[Provided data]

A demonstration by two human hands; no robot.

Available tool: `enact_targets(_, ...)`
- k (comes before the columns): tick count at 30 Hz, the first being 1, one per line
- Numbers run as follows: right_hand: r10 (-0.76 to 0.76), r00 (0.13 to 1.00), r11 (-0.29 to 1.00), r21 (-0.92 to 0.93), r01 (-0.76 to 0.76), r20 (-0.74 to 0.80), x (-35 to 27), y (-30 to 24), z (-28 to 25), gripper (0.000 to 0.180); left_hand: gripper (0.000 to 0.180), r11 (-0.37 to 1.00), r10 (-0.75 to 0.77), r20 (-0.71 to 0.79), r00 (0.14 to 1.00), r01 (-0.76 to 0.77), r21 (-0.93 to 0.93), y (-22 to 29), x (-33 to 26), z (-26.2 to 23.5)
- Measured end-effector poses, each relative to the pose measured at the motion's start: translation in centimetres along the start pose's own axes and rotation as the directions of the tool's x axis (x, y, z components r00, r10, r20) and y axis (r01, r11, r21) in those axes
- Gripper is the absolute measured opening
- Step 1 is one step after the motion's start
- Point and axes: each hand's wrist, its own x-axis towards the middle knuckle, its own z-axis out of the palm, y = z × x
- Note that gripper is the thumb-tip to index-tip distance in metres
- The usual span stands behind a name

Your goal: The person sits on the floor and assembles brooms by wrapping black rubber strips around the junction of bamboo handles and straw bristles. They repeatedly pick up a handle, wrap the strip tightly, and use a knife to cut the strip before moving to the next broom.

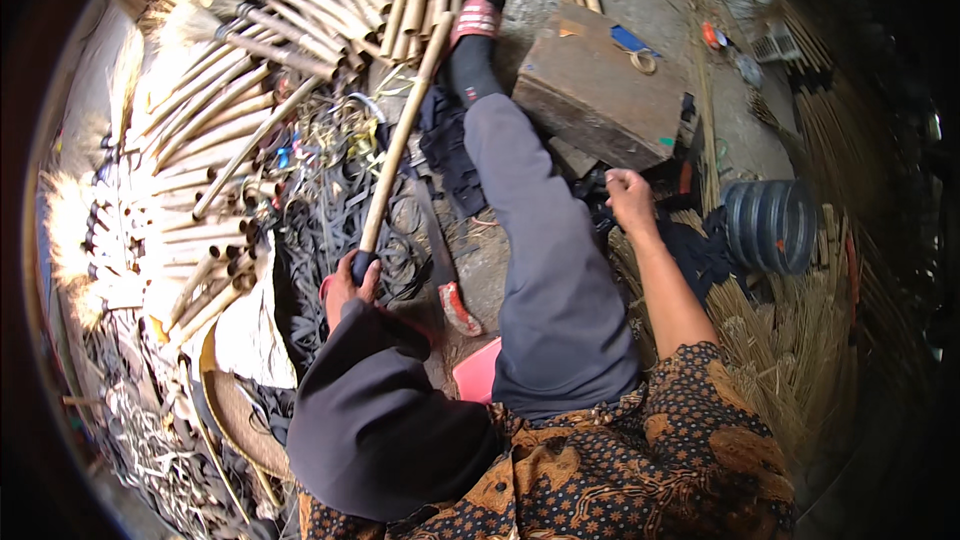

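Observation:
My left hand [345, 290] is closed around the dark-wrapped lower end of a long bamboo pole [405, 130]. The pole slants up and away, its far end beside my outstretched foot in a red sandal [480, 10]. To the right of my leg, my right hand [630, 202] is raised with its fingers pinched together. Dark material lies just behind those fingertips, and I cannot make out what they hold. A knife [435, 240] with a red-and-white handle lies on the floor between my left hand and my leg.
Bundled bamboo-handled brooms [210, 180] fill the left side. Tangled black strips [320, 230] lie beside the pole. A wooden box [600, 85] stands beyond my right hand, with a blue ribbed plastic container [768, 227] and straw stalks [780, 370] at the right.

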Motion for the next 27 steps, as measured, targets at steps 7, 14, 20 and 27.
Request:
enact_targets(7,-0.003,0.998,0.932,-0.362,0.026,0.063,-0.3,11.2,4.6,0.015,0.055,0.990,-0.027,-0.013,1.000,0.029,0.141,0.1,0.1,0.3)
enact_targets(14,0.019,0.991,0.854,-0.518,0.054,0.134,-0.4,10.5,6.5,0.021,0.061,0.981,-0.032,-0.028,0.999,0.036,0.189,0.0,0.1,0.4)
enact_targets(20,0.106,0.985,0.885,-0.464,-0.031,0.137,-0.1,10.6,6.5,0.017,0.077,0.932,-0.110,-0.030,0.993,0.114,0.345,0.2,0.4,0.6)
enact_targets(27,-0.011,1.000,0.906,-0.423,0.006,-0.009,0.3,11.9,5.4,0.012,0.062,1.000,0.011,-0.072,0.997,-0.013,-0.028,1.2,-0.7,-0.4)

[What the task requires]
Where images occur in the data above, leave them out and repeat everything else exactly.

[Response area]
A demonstration by two human hands; no robot.

Available tool: `enact_targets(_, ...)`
- k (comes before the columns): tick count at 30 Hz, the first being 1, one per line
- Numbers run as follows: right_hand: r10 (-0.76 to 0.76), r00 (0.13 to 1.00), r11 (-0.29 to 1.00), r21 (-0.92 to 0.93), r01 (-0.76 to 0.76), r20 (-0.74 to 0.80), x (-35 to 27), y (-30 to 24), z (-28 to 25), gripper (0.000 to 0.180); left_hand: gripper (0.000 to 0.180), r11 (-0.37 to 1.00), r10 (-0.75 to 0.77), r20 (-0.71 to 0.79), r00 (0.14 to 1.00), r01 (-0.76 to 0.77), r21 (-0.93 to 0.93), y (-22 to 29), x (-33 to 26), z (-26.2 to 23.5)
- Measured end-effector poses, each relative to the pose measured at the motion's start: translation in centimetres along the start pose's own axes and rotation as the directions of the tool's x axis (x, y, z components r00, r10, r20) and y axis (r01, r11, r21) in those axes
- Gripper is the absolute measured opening
- Step 1 is one step after the motion's start
- Point and axes: each hand's wrist, its own x-axis towards the middle knuckle, its own z-axis out of the palm, y = z × x
- Note that gripper is the thumb-tip to index-tip distance in metres
- The usual span stands behind a name

Your goal: The person sits on the floor and assembles brooms by wrapping black rubber strips around the junction of bamboo handles and straw bristles. They repeatedly pick up a handle, wrap the strip tightly, and use a knife to cut the strip before moving to the next broom.


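Observation:
My left hand [345, 290] is closed around the dark-wrapped lower end of a long bamboo pole [405, 130]. The pole slants up and away, its far end beside my outstretched foot in a red sandal [480, 10]. To the right of my leg, my right hand [630, 202] is raised with its fingers pinched together. Dark material lies just behind those fingertips, and I cannot make out what they hold. A knife [435, 240] with a red-and-white handle lies on the floor between my left hand and my leg.
Bundled bamboo-handled brooms [210, 180] fill the left side. Tangled black strips [320, 230] lie beside the pole. A wooden box [600, 85] stands beyond my right hand, with a blue ribbed plastic container [768, 227] and straw stalks [780, 370] at the right.
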
Motion for the next 27 steps, as measured, targets at steps 7, 14, 20 and 27.
Request:
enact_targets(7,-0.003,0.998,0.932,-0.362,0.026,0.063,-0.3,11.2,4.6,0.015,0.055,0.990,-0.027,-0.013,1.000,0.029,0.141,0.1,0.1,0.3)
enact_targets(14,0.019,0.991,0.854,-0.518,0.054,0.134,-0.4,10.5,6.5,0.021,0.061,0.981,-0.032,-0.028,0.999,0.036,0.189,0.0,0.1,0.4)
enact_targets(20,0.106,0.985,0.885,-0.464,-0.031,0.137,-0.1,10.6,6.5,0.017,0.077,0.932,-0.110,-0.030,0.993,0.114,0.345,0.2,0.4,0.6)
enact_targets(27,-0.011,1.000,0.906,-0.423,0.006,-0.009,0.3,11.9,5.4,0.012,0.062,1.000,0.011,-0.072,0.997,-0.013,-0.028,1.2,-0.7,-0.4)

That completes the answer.